+++ The data

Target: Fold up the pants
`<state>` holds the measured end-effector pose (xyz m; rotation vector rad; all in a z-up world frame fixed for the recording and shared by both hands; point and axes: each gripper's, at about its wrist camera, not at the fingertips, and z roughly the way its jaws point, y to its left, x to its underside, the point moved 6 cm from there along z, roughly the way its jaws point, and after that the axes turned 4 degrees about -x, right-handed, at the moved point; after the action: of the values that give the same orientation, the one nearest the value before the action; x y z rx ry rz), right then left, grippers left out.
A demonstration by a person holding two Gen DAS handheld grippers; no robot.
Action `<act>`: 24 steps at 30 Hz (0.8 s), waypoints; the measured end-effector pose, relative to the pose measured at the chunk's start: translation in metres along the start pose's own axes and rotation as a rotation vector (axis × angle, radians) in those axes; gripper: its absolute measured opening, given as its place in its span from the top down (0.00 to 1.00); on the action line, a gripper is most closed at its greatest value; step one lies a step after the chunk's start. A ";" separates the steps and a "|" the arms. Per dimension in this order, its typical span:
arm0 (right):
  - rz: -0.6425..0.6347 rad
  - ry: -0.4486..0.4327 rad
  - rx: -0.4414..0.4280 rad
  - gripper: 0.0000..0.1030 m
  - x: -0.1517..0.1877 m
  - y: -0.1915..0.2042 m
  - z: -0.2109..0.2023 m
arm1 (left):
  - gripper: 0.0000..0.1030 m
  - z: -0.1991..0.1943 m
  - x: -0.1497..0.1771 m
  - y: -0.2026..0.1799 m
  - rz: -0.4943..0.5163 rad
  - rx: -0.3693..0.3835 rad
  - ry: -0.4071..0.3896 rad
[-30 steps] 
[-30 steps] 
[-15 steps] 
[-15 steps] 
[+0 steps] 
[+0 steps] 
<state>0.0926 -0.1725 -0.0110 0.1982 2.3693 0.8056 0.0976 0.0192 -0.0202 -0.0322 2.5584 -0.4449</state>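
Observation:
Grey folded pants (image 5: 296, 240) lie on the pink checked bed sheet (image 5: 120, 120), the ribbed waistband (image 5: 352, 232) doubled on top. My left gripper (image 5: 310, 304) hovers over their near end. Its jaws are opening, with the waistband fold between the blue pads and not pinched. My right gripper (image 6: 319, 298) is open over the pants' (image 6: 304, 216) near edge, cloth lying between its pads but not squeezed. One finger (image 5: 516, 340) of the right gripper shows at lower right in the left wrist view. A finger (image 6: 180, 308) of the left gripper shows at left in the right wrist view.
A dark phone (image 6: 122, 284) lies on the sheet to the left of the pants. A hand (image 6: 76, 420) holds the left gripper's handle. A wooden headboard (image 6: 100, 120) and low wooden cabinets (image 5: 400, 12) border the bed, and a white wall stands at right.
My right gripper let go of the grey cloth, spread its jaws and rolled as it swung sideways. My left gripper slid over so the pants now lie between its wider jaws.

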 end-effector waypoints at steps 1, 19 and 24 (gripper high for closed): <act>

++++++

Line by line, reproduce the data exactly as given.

### Exercise answer
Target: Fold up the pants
`<state>` holds the measured end-effector pose (xyz m; rotation vector rad; all in a z-up world frame fixed for the recording and shared by both hands; point and axes: each gripper's, at about its wrist camera, not at the fingertips, and z roughly the way its jaws point, y to its left, x to its underside, the point moved 6 cm from there along z, roughly the way its jaws point, and after that the axes turned 4 degrees about -x, right-handed, at the moved point; after the action: of the values that give the same orientation, the one nearest the value before the action; x y z rx ry rz), right then left, grippers left out.
A demonstration by a person holding two Gen DAS handheld grippers; no robot.
Action `<act>`: 24 steps at 30 Hz (0.8 s), waypoints; the measured end-effector pose, relative to the pose measured at the chunk's start: translation in metres along the start pose's own axes and rotation as a rotation vector (axis × angle, radians) in those axes; gripper: its absolute measured opening, given as its place in its span from the top down (0.00 to 1.00); on the action line, a gripper is most closed at its greatest value; step one lies a step after the chunk's start. A ";" separates the steps and a "|" the arms. Per dimension in this order, its typical span:
arm0 (right):
  - rz: -0.6425..0.6347 rad
  - ry: -0.4486..0.4327 rad
  - rx: -0.4414..0.4280 rad
  - gripper: 0.0000..0.1030 m
  - x: -0.1517..0.1877 m
  - y: -0.1915..0.2042 m
  - z: -0.2109..0.2023 m
arm1 (left):
  - gripper: 0.0000..0.1030 m
  - z: -0.1991..0.1943 m
  - x: -0.1497..0.1771 m
  - y: -0.2026..0.1799 m
  - rz: -0.4943..0.5163 rad
  - rx: -0.3693..0.3835 rad
  - ry: -0.4071..0.3896 rad
[-30 steps] 
[-30 steps] 
[-15 steps] 
[-15 steps] 
[+0 steps] 
[+0 steps] 
<state>0.0926 -0.1725 -0.0110 0.1982 2.3693 0.8056 0.0976 0.0192 -0.0202 -0.0322 2.5584 -0.4449</state>
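Observation:
Grey folded pants (image 5: 296, 240) lie on the pink checked bed sheet (image 5: 120, 120), the ribbed waistband (image 5: 352, 232) doubled on top. My left gripper (image 5: 310, 304) hovers over their near end. Its jaws are opening, with the waistband fold between the blue pads and not pinched. My right gripper (image 6: 319, 298) is open over the pants' (image 6: 304, 216) near edge, cloth lying between its pads but not squeezed. One finger (image 5: 516, 340) of the right gripper shows at lower right in the left wrist view. A finger (image 6: 180, 308) of the left gripper shows at left in the right wrist view.
A dark phone (image 6: 122, 284) lies on the sheet to the left of the pants. A hand (image 6: 76, 420) holds the left gripper's handle. A wooden headboard (image 6: 100, 120) and low wooden cabinets (image 5: 400, 12) border the bed, and a white wall stands at right.
My right gripper let go of the grey cloth, spread its jaws and rolled as it swung sideways. My left gripper slid over so the pants now lie between its wider jaws.
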
 end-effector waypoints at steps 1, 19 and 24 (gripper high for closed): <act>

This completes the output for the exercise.